20.Therefore, the petitioners do not have any enforceable right except the order passed by this Court to provide employment. In such circumstances, by the intervening factors of the higher Courts order declaring the law otherwise, certainly the order passed by this Court cannot be enforced that to through contempt process. This is especially so when the Supreme Court had given a positive direction and such direction is a binding on each authority who are to implement the order in terms of Article 142 of the Constitution.
21.In the present case, the respondent is only a Chief Educational officer and that the earlier incumbent is no longer in service. In the counter affidavit he had stated that he was not in position to implement the order. It cannot be understood that he had disobeyed the orders passed by this Court. In a contempt proceedings impossibility of performance is also a ground of defense as held by the Supreme Court in Mohd. Iqbal Khanday v. Abdul Majid Rather reported in (1994) 4 SCC 34 has held that impossibility of performance can be a legitimate defence in the contempt petition. The following passages found in paragraphs 14 to 16 of the said judgment may be usefully reproduced below:
"14.The law of contempt is based on sound public policy by punishing any conduct which shakes the public confidence in the administration of justice. The order dated 21-9-1992 while directing notice also required the appellant to accord promotion to the respondent as Associate Professor. It requires to be noticed here that is the main prayer in the writ petition itself. In such circumstances, the correctness of such an interim order is open to serious doubt. For a moment, it is not to be understood that the court has no power to pass such an order but the question is whether while granting such interim reliefs the discretion of the court has been correctly exercised? If the writ petition is ultimately dismissed, the respondent would have gained an undue advantage of getting a promotion undeservedly. But we are not on the merits of the interim order."
"15.Right or wrong, the order has been passed. Normally speaking, it cannot be gainsaid that the order ought to have been obeyed but it appears that there are insuperable difficulties in implementing the order. First is that the post of Associate Professor, according to the respondent, is a selection post. Secondly, the mere seniority, even if that is assured in favour of the respondent, would not be enough to gain such a promotion. Thirdly, the specific order of the Government was to exclude the period of deputation on foreign assignment from reckoning the duration of the teaching experience of the respondent. Therefore, the respondent did not possess the requisite qualification. Fourthly, such necessary qualifications seem to be mandatory under the rules. That being the position to accord such a promotion, will be violative of the rules. Fifthly, the promotion could be granted only by the Public Service Commission and not by the appellant. "

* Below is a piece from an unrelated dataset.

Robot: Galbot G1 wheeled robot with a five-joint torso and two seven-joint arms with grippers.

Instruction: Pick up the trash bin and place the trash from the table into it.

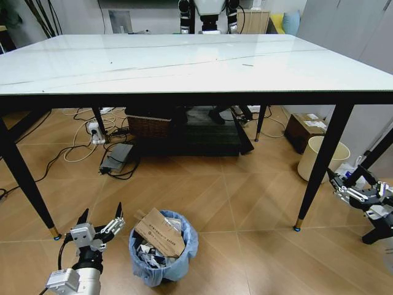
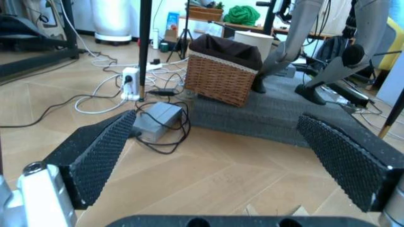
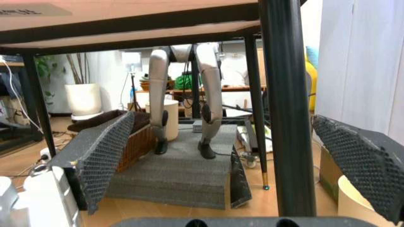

"16.From the above, it appears that the appellant was expressing his genuine difficulties with regard to the implementation of the order dated 21-9- 1992. In such a situation the insistence of the courts on implementation may not square with realities of the situation and the practicability of implementation of the court's direction. In our considered view, hooking a party to contempt proceedings and enforcing obedience to such orders hardly lends credence to judicial process and authority; more so, in the peculiar facts and circumstances of the case. The court must always be zealous in preserving its authority and dignity but at the same time it will be inadvisable to require compliance of an order impossible of compliance at the instance of the person proceeding against for contempt. Practically, what the court by means of the contempt proceedings seeks is an execution which cannot meet with our approval."

22.Therefore, this Court do not think that any case made out to punish the respondents. Hence, the both the contempt petitions stand dismissed. Hence, the sub application also will stand closed. However, it is always to the petitioners to move the Supreme Court seeking for an appropriate clarification.

nbj To Mr.Hariharan, The Chief Educational Officer, Sivagangai.